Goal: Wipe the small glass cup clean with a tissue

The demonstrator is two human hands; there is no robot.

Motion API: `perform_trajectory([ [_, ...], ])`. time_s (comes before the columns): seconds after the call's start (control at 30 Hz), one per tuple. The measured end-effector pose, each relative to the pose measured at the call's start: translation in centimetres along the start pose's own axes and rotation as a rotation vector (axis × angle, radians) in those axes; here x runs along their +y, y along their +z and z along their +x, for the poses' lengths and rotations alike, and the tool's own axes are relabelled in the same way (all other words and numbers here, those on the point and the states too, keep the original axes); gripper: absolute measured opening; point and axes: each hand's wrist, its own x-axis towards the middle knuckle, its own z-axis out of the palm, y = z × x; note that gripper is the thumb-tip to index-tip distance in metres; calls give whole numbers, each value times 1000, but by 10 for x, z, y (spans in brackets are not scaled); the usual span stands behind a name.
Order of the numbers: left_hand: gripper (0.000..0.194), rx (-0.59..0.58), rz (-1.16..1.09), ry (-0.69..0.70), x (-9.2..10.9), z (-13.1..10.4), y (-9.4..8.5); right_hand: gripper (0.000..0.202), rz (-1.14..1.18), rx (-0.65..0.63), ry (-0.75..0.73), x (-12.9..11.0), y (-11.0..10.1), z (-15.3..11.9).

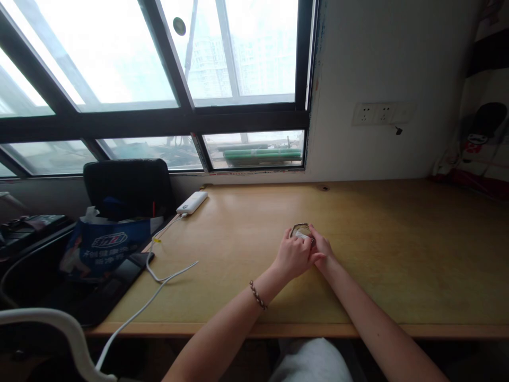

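Note:
Both hands meet above the middle of the wooden desk (pixel 246 249), around a small round, see-through-looking thing with a dark, angular rim (pixel 301 225). Its kind is too small to make out. My right hand (pixel 324 249) grips it from the right, with the fingers along its side. My left hand (pixel 293 257) is closed over its near side, fingers curled at a small white piece (pixel 301 234), perhaps paper or cloth, which shows inside the rim. The left hand covers the lower part of the round thing. A braided bracelet (pixel 258 295) circles my left wrist.
At the desk's left edge lies a white power bank (pixel 192 202) with a white cable (pixel 170 277) trailing over the desk. A dark chair (pixel 127 183) holding a blue bag (pixel 111 249) stands to the left. Behind are a window and a wall socket (pixel 384 113).

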Motion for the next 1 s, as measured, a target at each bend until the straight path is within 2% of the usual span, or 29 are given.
perform_trajectory([
  [0.2, 41, -57, -106, 96, -9, -4, -3, 34, 12, 38, -56, -2, -3, -2],
  [0.4, 34, -107, -228, 97, -14, -7, -7, 37, -10, 13, -56, -3, -2, -3],
  [0.57, 46, -63, -97, 75, -12, -4, -4, 36, 1, -36, -57, -3, -1, -4],
  [0.7, 57, -38, 1, 31, -8, -2, 1, 33, 24, 21, -83, -1, -1, -1],
  [0.9, 38, -72, -25, 64, -4, -3, -2, 32, 33, 105, -110, 4, -5, 5],
  [1.0, 32, -41, -94, 83, -6, -3, -3, 33, 17, 107, -139, 3, -6, 5],
])
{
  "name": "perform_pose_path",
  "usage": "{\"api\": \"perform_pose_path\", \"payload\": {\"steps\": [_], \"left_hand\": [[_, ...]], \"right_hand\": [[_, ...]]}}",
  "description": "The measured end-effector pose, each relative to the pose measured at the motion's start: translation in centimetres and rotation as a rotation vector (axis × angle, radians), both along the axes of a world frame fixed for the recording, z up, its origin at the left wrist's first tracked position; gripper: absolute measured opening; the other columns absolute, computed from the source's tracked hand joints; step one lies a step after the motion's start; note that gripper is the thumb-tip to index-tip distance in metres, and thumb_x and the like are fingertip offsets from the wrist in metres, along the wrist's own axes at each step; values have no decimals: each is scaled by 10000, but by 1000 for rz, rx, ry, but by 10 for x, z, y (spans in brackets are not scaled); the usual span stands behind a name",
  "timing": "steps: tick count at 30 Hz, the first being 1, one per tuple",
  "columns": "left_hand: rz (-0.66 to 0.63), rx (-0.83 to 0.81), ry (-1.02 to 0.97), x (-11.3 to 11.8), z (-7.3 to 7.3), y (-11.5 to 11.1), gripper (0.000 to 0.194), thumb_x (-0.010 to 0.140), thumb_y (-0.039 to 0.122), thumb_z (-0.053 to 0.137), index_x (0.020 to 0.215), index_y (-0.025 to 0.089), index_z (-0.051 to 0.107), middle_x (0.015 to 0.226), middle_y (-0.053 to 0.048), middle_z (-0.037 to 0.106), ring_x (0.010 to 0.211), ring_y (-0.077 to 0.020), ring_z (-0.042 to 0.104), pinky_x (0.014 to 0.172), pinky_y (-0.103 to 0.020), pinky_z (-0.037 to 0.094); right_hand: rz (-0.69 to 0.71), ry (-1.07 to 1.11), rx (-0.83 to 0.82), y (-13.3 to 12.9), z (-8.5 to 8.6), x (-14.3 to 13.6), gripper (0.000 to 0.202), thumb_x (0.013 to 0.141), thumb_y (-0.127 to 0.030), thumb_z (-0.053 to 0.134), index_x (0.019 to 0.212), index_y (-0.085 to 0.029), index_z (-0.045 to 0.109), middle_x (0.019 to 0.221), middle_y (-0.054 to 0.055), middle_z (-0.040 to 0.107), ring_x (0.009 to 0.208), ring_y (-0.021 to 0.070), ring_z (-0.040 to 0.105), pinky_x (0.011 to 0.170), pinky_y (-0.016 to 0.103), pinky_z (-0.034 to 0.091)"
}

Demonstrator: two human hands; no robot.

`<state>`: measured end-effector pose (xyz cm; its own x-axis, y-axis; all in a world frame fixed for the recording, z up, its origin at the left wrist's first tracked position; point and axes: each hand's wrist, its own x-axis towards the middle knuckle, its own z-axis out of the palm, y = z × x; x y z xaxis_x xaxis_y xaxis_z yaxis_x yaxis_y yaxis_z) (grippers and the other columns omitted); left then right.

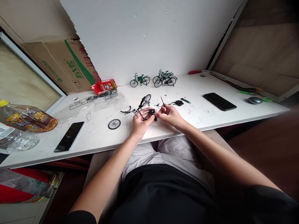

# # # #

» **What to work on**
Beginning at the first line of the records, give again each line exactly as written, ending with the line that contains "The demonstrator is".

» **Expected output**
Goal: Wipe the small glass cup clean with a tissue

The demonstrator is two human hands; there is no robot.

The requested output has been produced.